GOAL OF THE EXERCISE:
In the records, each line holding "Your" must be reported.

====== ENTRIES PROVIDED

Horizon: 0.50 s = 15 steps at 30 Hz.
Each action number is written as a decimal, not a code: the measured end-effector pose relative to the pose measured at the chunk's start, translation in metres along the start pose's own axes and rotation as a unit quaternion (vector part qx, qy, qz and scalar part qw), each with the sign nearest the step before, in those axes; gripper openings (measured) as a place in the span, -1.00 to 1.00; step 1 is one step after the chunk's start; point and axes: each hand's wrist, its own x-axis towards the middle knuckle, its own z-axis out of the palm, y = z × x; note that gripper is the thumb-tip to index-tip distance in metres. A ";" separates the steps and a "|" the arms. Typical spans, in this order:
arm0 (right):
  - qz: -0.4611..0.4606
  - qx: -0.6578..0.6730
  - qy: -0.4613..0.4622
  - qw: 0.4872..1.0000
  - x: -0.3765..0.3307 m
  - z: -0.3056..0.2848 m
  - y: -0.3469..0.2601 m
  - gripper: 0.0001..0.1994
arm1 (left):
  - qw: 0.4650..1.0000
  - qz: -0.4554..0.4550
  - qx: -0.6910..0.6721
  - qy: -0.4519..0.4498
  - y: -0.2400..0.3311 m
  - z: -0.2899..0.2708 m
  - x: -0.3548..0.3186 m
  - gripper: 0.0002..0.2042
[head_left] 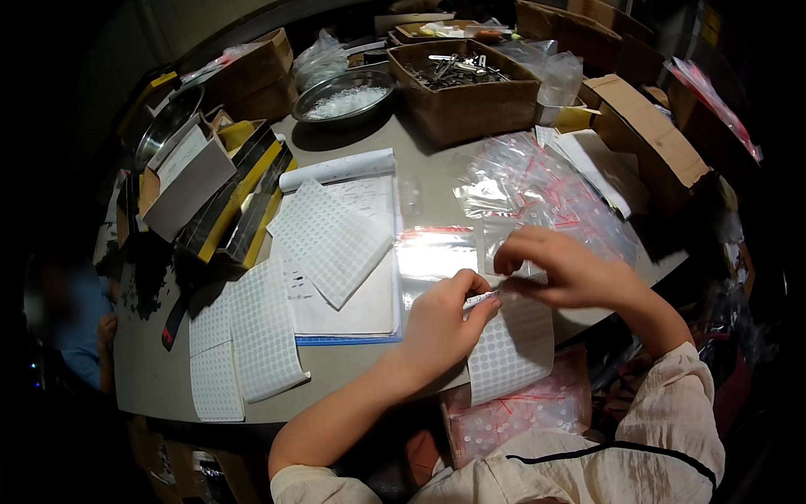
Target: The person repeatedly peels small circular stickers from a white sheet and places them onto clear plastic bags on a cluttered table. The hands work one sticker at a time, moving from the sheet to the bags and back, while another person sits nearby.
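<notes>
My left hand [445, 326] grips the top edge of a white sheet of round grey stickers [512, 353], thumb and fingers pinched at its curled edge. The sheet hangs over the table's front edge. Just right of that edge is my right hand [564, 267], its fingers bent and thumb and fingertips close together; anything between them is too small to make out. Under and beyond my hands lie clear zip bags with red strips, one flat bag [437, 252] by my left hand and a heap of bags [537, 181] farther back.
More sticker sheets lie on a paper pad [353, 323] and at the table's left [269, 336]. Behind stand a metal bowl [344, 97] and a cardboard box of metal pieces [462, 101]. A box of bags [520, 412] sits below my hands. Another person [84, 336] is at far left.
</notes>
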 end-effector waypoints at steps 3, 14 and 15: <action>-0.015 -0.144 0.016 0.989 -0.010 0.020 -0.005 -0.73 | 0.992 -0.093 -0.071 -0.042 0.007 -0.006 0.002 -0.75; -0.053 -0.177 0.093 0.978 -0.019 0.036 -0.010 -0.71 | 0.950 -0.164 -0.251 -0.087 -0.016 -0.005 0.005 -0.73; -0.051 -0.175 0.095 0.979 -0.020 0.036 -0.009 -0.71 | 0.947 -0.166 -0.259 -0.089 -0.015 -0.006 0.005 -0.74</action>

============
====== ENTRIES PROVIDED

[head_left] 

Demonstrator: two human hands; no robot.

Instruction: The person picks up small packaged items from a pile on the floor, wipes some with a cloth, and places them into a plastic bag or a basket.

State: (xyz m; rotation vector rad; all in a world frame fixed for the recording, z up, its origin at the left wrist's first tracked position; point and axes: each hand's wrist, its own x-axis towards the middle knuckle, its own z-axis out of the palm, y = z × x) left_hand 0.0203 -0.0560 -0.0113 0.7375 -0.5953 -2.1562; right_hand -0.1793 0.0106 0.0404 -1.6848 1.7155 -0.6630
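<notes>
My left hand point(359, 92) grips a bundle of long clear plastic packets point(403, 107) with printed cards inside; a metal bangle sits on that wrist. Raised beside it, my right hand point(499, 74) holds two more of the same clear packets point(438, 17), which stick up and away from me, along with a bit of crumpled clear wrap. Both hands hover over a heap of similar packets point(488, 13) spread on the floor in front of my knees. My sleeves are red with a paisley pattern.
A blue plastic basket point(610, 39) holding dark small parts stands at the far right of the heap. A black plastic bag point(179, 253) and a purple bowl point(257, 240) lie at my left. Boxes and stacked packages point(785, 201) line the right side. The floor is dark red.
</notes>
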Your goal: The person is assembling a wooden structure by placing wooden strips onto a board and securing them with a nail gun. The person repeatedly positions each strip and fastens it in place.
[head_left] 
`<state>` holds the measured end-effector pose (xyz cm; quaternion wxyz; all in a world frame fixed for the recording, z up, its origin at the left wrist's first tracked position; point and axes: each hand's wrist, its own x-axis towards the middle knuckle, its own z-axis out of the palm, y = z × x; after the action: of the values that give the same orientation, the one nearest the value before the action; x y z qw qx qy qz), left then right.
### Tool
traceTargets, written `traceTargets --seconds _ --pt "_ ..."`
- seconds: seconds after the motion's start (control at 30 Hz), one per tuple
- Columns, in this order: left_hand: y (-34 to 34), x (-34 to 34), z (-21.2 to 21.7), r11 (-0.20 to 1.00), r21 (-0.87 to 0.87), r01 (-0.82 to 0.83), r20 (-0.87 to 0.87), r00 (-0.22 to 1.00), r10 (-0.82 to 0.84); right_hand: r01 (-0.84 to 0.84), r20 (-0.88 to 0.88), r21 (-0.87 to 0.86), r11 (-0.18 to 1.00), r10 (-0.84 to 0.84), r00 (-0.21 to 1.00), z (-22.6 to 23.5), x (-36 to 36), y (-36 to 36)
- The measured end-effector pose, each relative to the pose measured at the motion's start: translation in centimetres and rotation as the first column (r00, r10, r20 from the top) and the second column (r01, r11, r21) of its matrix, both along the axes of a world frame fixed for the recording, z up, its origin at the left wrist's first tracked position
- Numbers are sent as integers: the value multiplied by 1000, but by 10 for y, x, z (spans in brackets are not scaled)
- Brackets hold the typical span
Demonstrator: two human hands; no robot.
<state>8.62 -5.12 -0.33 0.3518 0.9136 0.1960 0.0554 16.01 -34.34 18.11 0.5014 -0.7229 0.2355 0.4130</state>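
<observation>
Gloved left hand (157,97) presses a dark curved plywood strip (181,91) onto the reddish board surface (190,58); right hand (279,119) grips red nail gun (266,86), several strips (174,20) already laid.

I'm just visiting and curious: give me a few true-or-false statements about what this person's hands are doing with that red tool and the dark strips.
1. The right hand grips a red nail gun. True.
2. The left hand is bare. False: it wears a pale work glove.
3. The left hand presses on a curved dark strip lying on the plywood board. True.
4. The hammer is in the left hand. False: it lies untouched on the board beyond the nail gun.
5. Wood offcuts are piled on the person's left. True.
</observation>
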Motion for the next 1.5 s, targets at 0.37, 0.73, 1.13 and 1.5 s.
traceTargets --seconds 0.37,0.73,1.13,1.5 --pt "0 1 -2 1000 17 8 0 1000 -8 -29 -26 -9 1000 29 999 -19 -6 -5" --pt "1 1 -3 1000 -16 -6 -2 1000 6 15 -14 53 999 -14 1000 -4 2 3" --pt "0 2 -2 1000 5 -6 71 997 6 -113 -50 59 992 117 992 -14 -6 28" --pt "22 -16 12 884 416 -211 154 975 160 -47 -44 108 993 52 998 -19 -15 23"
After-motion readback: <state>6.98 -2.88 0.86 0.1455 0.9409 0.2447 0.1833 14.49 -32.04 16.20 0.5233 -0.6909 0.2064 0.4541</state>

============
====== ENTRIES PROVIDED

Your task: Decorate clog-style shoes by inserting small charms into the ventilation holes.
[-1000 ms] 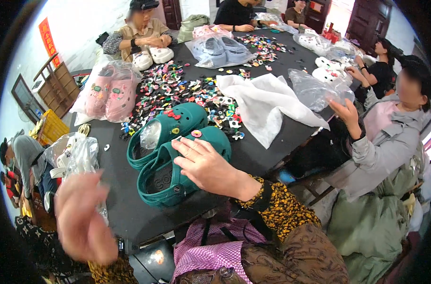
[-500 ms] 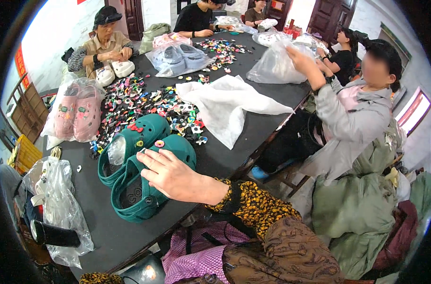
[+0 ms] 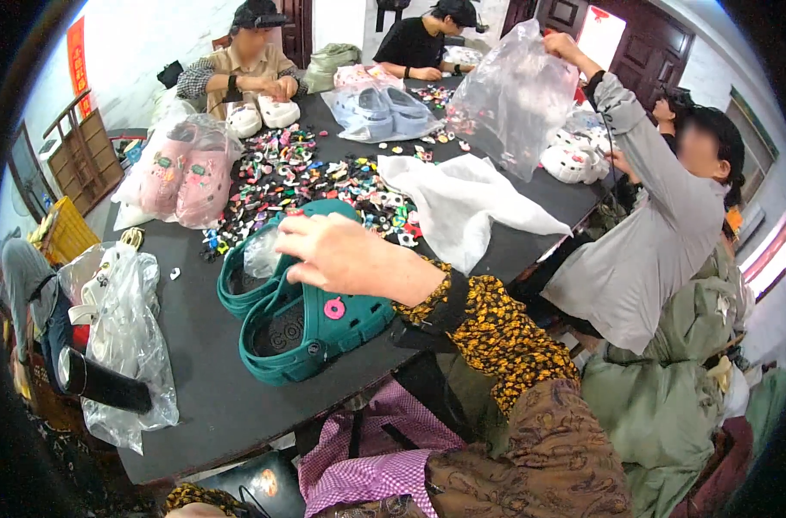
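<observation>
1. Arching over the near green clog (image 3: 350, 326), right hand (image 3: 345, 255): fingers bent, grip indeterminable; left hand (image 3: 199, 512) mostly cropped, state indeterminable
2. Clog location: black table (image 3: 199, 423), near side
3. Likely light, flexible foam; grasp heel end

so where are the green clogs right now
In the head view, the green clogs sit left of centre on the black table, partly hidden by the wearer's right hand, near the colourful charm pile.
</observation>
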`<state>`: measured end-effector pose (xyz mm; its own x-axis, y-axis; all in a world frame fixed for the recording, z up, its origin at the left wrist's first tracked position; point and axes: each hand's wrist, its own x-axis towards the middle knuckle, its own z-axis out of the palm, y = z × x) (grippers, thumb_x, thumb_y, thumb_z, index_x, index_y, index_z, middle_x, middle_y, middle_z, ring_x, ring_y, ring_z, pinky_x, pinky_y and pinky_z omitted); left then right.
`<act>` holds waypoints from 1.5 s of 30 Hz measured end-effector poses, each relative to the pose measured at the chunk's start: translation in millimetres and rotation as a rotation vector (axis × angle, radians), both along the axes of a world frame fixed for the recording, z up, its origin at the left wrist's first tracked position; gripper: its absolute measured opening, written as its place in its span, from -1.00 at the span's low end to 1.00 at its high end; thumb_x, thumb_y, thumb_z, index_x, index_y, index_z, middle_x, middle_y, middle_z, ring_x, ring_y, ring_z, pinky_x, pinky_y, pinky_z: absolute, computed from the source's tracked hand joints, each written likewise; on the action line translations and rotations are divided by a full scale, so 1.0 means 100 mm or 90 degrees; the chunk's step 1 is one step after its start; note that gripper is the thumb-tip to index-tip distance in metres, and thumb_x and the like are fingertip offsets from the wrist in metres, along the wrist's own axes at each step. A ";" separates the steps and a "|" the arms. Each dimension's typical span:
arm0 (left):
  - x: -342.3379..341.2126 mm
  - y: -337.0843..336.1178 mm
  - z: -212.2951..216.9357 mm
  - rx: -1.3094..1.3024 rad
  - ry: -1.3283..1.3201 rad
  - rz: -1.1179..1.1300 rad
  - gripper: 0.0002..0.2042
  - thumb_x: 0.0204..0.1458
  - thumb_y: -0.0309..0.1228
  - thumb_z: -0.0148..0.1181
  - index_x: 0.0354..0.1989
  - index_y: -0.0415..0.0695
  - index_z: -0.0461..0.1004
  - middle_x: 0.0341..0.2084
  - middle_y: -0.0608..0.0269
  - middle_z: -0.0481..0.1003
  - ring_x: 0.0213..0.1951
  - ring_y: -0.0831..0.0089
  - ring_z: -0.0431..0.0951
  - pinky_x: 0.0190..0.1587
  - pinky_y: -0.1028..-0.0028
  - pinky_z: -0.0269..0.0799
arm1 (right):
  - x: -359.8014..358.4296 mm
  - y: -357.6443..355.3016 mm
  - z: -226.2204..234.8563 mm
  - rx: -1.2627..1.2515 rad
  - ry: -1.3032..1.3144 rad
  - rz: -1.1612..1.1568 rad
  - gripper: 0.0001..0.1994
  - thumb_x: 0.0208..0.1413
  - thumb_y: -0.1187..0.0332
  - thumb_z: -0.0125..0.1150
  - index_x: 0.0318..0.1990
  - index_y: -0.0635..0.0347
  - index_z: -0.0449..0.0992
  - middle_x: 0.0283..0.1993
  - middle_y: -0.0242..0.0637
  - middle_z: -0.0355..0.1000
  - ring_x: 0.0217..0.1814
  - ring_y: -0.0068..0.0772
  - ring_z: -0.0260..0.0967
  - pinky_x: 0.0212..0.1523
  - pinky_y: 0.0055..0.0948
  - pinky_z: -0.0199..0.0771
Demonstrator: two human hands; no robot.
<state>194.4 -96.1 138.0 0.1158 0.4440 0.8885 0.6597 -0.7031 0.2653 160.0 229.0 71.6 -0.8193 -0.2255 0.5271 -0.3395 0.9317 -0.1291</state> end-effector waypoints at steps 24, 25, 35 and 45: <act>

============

RESULT OF THIS TASK:
Your goal: The person is assembling a wooden structure by placing wooden strips onto a board and securing them with a nail gun. The person repeatedly positions each strip and fastens it in place.
Your task: Decorate clog-style shoes by inserting small charms into the ventilation holes.

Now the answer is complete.